L’avis du bibliothécaire
Poussières d’Amérique, sorti il y a dix ans, s’attachait à évoquer notamment par le texte et par la métaphore de la déforestation, la violente conquête du continent nord-américain, les massacres et l’asservissement des peuples indigènes par les colons européens puis par le gouvernement américain. Journal d’Amérique se tourne cette fois-ci vers l’histoire récente des États-Unis d’Amérique.
Des images, du son et des phrases
La forme du film est simple : chaque chapitre correspond à une entrée datée d’un journal intime, qui s’écrit peu à peu par le biais de cartons muets. Le texte alterne avec les images d’archives, tandis que la piste sonore, composée par Martin Wheeler avant le travail de montage et ainsi libérée du rythme des images, s’allonge à sa vitesse sur tout le chapitre.

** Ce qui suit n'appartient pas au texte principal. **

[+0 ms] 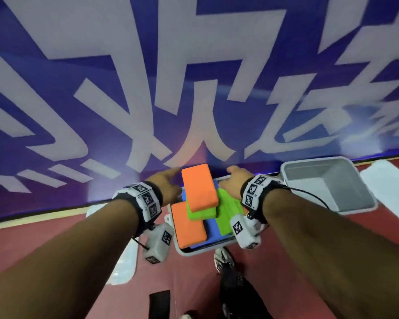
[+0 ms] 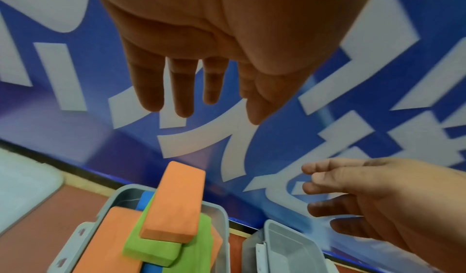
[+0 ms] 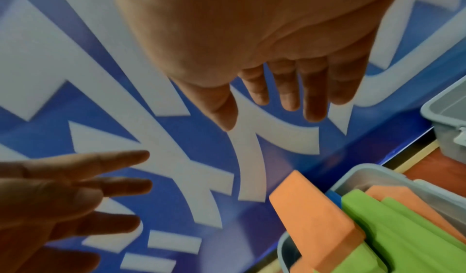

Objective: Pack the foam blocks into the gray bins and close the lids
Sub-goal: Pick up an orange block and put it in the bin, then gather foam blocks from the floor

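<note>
A gray bin point(image 1: 181, 248) on the floor is heaped with orange, green and blue foam blocks. The top orange block point(image 1: 198, 187) rests tilted on a green block point(image 1: 202, 214), sticking up above the bin's rim point(image 2: 216, 207). Another orange block point(image 1: 187, 224) lies at the bin's left side. My left hand point(image 1: 168, 184) hovers left of the top block and my right hand point(image 1: 234, 181) hovers right of it. Both have straight, spread fingers point(image 2: 181, 89) point(image 3: 290, 85) and hold nothing. A second gray bin point(image 1: 327, 185) stands empty to the right.
A blue wall banner point(image 1: 194, 77) with large white characters rises just behind the bins. Flat white lids lie on the red floor at the left point(image 1: 124, 265) and far right point(image 1: 387, 187). My shoe point(image 1: 224, 259) stands just before the full bin.
</note>
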A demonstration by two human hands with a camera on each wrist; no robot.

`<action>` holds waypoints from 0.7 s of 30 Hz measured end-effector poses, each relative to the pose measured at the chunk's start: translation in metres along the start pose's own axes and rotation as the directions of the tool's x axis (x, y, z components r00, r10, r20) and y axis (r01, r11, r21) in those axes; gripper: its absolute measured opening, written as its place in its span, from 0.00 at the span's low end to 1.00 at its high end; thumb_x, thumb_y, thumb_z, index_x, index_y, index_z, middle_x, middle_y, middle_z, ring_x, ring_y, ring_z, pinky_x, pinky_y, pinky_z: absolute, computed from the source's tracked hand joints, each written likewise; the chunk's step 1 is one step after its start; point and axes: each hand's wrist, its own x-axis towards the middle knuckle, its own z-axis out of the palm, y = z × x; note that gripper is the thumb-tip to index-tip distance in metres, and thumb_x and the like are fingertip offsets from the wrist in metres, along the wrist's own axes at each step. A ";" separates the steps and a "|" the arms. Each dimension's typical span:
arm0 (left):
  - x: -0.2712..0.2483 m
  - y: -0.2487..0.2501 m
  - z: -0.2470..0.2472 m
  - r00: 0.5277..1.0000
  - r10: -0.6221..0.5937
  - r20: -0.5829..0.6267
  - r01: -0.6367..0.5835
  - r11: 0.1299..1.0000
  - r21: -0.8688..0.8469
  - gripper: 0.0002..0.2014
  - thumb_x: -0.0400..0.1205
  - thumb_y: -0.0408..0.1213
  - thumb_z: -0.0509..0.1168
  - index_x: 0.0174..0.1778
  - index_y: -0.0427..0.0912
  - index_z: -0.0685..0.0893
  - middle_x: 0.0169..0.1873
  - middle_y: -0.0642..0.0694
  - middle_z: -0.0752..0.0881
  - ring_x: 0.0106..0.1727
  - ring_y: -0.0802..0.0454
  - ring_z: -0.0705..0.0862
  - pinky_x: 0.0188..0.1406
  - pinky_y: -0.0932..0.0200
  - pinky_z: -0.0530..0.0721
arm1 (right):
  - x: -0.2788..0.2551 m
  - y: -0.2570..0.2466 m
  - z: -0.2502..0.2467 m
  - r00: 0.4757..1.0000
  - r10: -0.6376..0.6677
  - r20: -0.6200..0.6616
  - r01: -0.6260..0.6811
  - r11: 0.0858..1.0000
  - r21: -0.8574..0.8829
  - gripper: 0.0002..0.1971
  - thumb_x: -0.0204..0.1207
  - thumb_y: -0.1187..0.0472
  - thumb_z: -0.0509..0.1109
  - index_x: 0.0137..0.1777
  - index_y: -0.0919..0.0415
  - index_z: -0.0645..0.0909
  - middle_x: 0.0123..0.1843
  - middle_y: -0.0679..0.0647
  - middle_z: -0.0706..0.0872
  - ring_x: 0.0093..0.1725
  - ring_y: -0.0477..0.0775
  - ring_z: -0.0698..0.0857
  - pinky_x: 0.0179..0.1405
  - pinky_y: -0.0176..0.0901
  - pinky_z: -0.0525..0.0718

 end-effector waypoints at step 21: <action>-0.323 0.190 0.252 0.597 0.655 0.462 -0.798 0.546 0.257 0.37 0.77 0.41 0.70 0.82 0.60 0.63 0.74 0.46 0.78 0.67 0.46 0.82 0.65 0.62 0.78 | -0.485 0.304 0.031 0.680 0.646 -0.347 -0.456 0.744 0.489 0.32 0.77 0.48 0.70 0.80 0.54 0.66 0.75 0.60 0.73 0.70 0.62 0.78 0.68 0.47 0.76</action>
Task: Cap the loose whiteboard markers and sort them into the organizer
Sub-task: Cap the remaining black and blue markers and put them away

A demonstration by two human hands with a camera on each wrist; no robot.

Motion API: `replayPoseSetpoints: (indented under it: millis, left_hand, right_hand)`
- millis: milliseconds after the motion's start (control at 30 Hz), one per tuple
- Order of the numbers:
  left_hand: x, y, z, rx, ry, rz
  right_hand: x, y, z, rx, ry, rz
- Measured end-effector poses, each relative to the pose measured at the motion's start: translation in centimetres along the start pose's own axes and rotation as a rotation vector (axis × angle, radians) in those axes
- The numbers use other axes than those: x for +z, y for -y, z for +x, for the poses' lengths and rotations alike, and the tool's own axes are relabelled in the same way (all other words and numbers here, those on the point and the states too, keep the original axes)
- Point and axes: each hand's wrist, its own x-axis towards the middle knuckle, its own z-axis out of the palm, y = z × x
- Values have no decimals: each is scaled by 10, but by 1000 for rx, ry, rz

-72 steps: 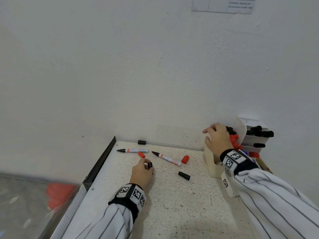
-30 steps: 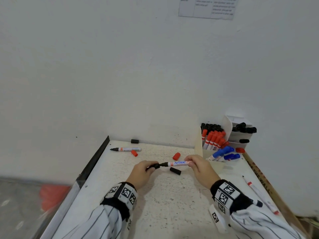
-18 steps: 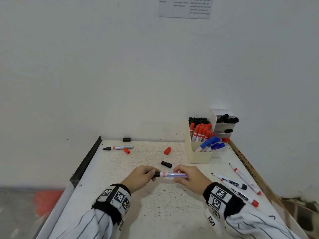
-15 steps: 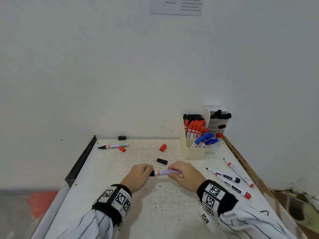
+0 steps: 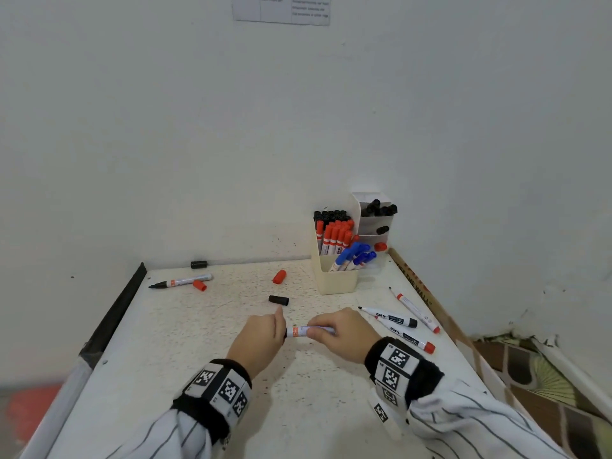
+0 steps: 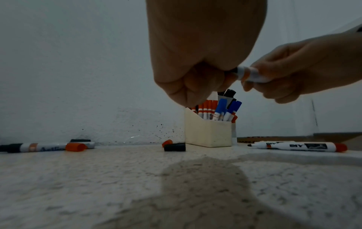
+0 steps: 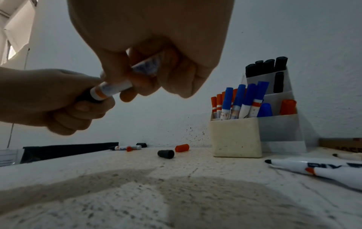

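Note:
Just above the middle of the table both hands hold one white marker (image 5: 299, 331) with an orange band. My right hand (image 5: 334, 332) grips its barrel (image 7: 115, 88). My left hand (image 5: 265, 336) grips the black cap (image 7: 86, 96) on its left end; the cap sits flush against the band. The cream organizer (image 5: 336, 276) stands at the back right with black, red and blue markers upright in it. An uncapped marker (image 5: 180, 281) lies at the far left with a red cap (image 5: 199, 285) touching it.
Loose caps lie about: a black one (image 5: 278, 300) just beyond my hands, a red one (image 5: 279, 276), a black one (image 5: 198, 264) at the wall. Three markers (image 5: 402, 323) lie to the right of my right hand. A cardboard strip (image 5: 417, 286) lines the table's right edge.
My right hand left the organizer and picked up the marker from the table. Both hands drew it toward me, and the black cap has closed over its tip.

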Motion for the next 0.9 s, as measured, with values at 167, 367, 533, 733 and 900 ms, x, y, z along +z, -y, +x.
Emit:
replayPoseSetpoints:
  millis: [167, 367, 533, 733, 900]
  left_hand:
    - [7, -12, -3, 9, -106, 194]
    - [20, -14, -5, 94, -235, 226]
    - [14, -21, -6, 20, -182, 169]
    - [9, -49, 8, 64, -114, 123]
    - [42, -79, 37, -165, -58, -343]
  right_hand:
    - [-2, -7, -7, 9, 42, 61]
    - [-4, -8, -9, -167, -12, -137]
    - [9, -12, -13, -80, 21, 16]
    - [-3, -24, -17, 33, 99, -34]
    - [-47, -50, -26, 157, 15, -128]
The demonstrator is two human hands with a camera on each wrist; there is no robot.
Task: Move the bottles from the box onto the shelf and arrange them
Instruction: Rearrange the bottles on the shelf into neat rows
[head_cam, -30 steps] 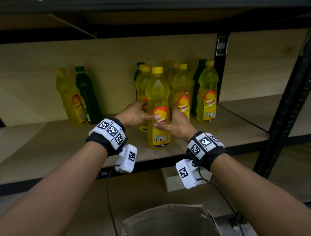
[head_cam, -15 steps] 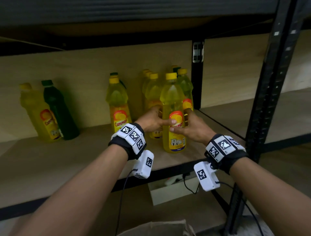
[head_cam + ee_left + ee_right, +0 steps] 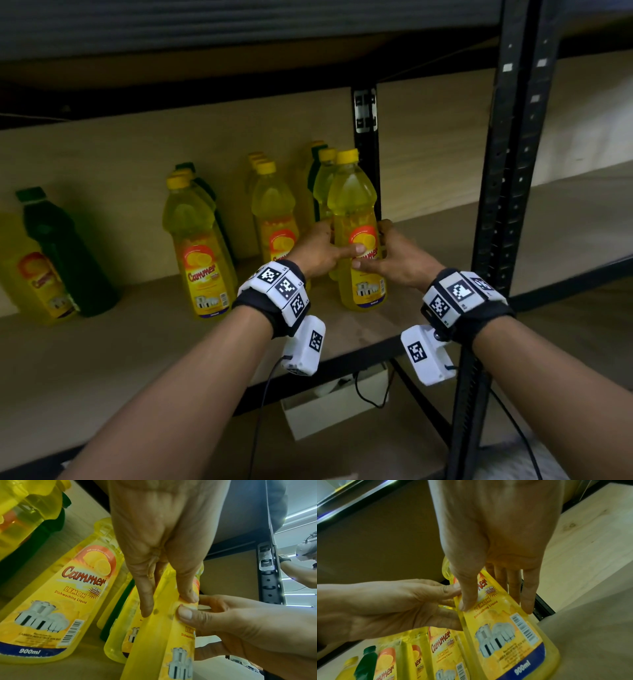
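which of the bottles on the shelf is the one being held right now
The front yellow bottle nearest the black post, at the right end of the group. Both the left hand and right hand grip its label; the others stand untouched.

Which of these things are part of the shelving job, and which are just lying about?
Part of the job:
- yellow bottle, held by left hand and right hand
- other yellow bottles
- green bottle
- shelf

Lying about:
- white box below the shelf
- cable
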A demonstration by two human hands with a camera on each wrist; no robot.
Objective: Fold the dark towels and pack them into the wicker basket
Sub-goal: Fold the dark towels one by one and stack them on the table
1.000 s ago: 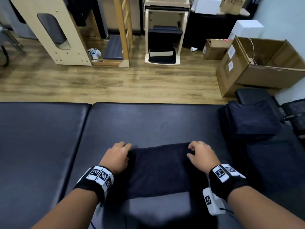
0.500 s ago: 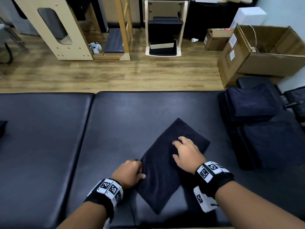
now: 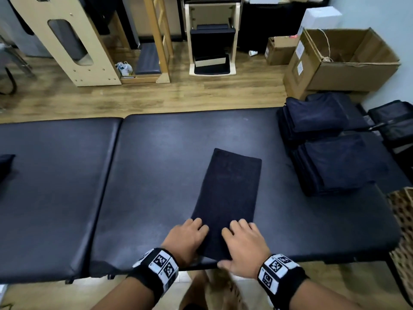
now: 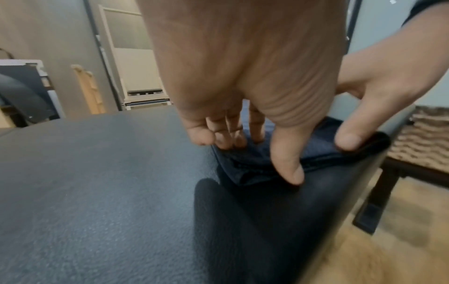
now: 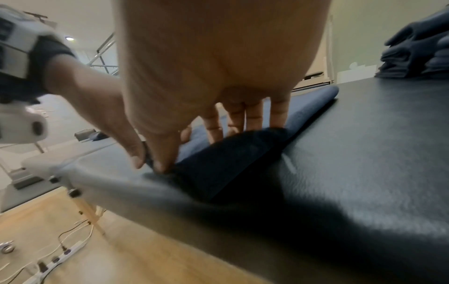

Le réalisateur a composé avec le même fonds d’images que pour son précédent opus : le fonds Prelinger Archives, constitué de milliers de films amateurs et de films institutionnels (publicités, films éducatifs, industriels ou documentaires). Une immense fresque hypnotisante d’images s’enchaîne : en noir et blanc ou en couleur, parfois en accéléré ou en ralenti, du très gros plan à la vue aérienne. On nous montrera des villes et des hommes, des maisons et des voitures, des blancs, des noirs, des riches et des pauvres. Des ciels et des oiseaux, des fleurs et des forêts. Des lieux emblématiques des États-Unis. Des scènes de la vie quotidienne et des moments qui marquèrent l’histoire. À la manière d’un imagier ou un herbier (« Pense […] au profond soupir intérieur de tout ce qui vit en Amérique »), le réalisateur arrange et construit, à partir de la diversité des images, des séquences thématiques.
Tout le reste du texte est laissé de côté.